Actually, I just tried to list all the things I'm good at and it was hard. I was no good at it. I'm a good reader. I'm a good listener. I'm a good cook and I'll be a great cook in a place all my own with all my own pots and appliances and gadgets. That I know. (I'm so excited to be a good cook.) I'm not an athlete although I really wish I was. Yesterday I went to a very large sporting goods store and was depressed that I had no reason to be there. I bought Mike his jersey that I owed him from our bet on the Super bowl last year and a lock for my locker at the gym and we walked around. I loved the expensive work out clothes and had no idea how I would actually utilize them to the extent they were created. I loved the warm jackets for hiking and camping and outdoor fall and winter sports. I looked at the giant camping packs and envisioned myself loading them up with what they were intended for.
I want to have something to practice. I'm not complaining that I'm no good at anything. It's all my fault that I never chose anything or stuck with it but mostly I just never thought I had the means for it.

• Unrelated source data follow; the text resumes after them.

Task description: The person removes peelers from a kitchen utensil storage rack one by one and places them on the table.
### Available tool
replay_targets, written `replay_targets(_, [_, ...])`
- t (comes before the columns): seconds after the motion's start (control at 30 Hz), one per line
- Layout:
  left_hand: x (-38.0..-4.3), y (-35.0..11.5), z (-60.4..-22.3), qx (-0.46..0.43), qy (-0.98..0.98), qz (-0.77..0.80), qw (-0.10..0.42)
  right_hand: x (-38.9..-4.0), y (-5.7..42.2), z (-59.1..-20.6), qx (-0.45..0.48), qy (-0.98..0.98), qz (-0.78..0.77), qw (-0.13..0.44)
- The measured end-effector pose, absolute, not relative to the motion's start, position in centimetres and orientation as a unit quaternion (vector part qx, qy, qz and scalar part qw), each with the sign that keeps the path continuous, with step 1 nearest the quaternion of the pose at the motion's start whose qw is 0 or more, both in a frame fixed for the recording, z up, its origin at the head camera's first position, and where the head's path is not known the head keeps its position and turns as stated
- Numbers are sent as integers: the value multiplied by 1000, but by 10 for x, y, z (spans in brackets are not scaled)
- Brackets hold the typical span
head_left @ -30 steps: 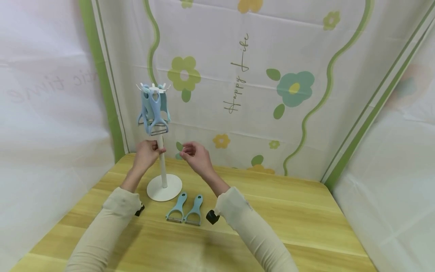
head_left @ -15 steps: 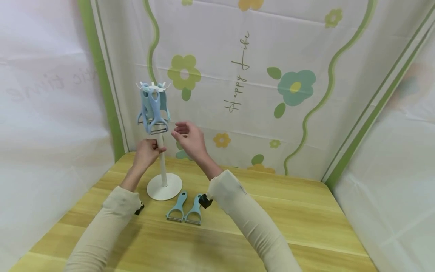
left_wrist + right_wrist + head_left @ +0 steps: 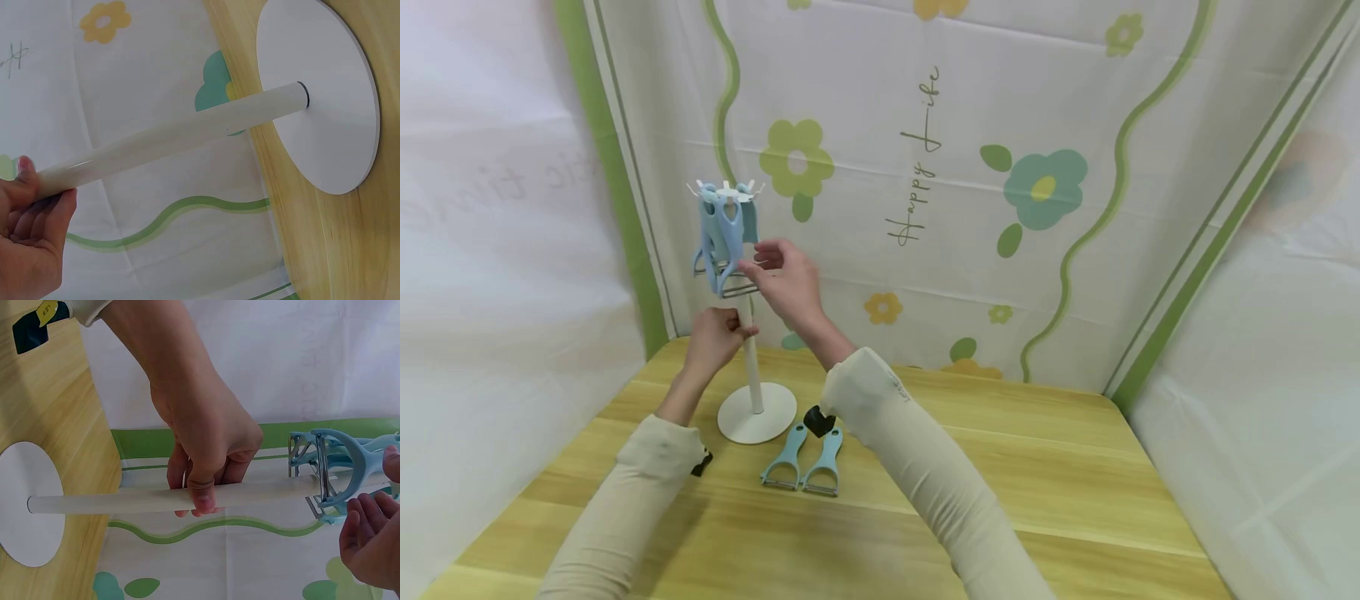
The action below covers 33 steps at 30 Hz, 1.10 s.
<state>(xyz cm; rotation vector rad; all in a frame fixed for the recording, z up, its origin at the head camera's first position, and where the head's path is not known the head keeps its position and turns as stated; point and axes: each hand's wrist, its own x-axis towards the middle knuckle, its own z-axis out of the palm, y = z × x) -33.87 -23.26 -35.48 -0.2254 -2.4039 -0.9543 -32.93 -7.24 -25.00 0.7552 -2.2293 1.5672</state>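
Observation:
A white stand (image 3: 752, 354) with a round base and hooks at its top carries several blue Y-shaped peelers (image 3: 722, 233). My left hand (image 3: 711, 342) grips its pole below the peelers, thumb in front and fingers curled behind, also plain in the left wrist view. My right hand (image 3: 786, 279) is up beside the hanging peelers. Its thumb overlaps the edge of the front peeler; in the right wrist view its fingers (image 3: 369, 515) are loosely bent below that peeler, with no firm grip visible. It partly hides a peeler behind.
Two more blue peelers, a left one (image 3: 788, 458) and a right one (image 3: 825, 462), lie side by side on the wooden table (image 3: 1000, 492), right of the stand's base (image 3: 741, 427). A printed curtain (image 3: 955, 275) hangs behind the table.
My right hand has risen and moved left from beside the pole to the hanging peelers. The left hand keeps its hold on the pole. The camera view has shifted slightly.

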Motion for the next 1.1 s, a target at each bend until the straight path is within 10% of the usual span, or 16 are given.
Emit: replay_targets(1.1, [-339, -235, -356, -82, -903, -329, 263, -331, -97, -237, 254, -815, 487, 187])
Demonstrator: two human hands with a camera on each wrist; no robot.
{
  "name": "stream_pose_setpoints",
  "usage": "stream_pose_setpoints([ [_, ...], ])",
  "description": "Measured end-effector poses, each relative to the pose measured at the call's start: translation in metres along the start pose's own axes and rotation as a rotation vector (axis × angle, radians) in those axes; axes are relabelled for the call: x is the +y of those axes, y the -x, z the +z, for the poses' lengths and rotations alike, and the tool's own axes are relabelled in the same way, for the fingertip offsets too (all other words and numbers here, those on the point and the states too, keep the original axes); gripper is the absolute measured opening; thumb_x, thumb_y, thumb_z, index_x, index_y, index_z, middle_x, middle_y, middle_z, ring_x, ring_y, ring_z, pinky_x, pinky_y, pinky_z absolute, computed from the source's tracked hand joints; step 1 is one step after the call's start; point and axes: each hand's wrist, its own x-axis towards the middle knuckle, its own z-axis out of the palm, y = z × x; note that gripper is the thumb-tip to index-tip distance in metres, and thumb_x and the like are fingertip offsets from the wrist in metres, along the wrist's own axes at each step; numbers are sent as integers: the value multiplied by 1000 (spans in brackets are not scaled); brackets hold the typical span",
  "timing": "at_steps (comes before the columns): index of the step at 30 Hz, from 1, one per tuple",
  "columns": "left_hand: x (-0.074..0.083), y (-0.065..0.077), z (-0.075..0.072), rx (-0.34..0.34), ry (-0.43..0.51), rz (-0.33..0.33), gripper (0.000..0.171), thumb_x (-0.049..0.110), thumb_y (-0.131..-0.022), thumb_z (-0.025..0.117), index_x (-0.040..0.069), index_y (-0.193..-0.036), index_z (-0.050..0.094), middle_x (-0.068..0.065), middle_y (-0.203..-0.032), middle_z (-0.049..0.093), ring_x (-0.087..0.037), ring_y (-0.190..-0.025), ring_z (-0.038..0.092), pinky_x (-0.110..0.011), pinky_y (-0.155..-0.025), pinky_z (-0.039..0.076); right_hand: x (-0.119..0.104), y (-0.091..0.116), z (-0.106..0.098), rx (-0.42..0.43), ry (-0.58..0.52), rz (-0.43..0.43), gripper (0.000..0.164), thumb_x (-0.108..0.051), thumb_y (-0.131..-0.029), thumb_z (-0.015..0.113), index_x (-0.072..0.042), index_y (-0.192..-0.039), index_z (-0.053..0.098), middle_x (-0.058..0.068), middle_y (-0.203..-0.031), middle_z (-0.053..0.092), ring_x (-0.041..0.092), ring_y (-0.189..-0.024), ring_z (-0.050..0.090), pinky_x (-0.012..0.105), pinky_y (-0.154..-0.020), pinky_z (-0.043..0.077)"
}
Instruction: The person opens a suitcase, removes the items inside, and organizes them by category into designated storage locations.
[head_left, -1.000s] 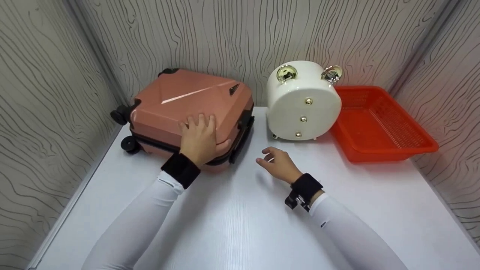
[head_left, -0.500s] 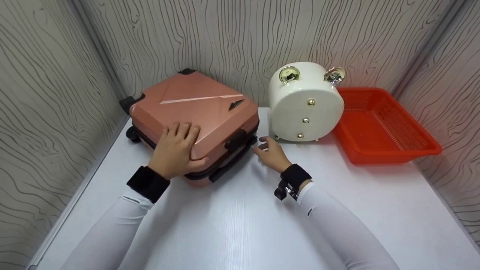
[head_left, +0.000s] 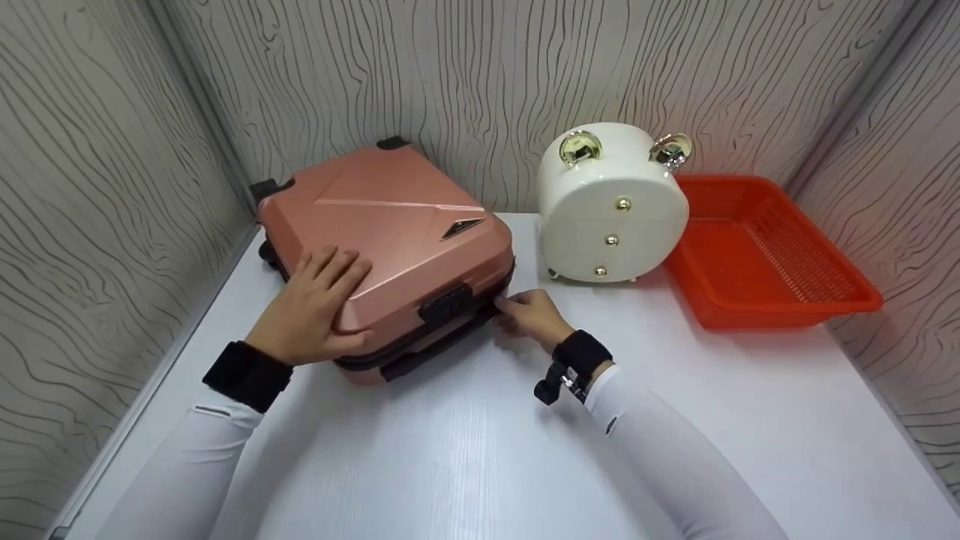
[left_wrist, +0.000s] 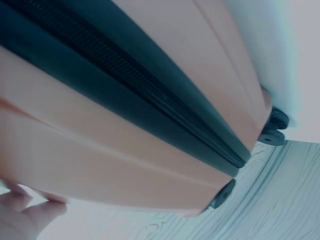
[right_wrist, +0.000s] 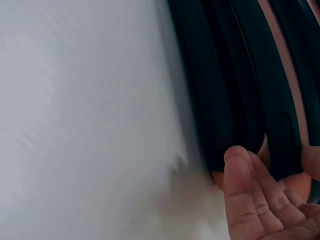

I'm good at working with furniture. I was supposed to take Mike's dresser drawers home this weekend and start them. I really should. I need a hobby. I also need to start practicing writing. I have something very large to write and it's not going to write itself. I imagine life must have much more meaning when you do something that involves practice. Afterall, I truly enjoy cooking and I guess everytime I do that, it's practice.
This is such a lame entry. I just wish I had cool hobbies and I just don't know what I want to be into. There's a million things and they all require some funding. Well, not writing. Maybe that's the answer. I really need to start doing that.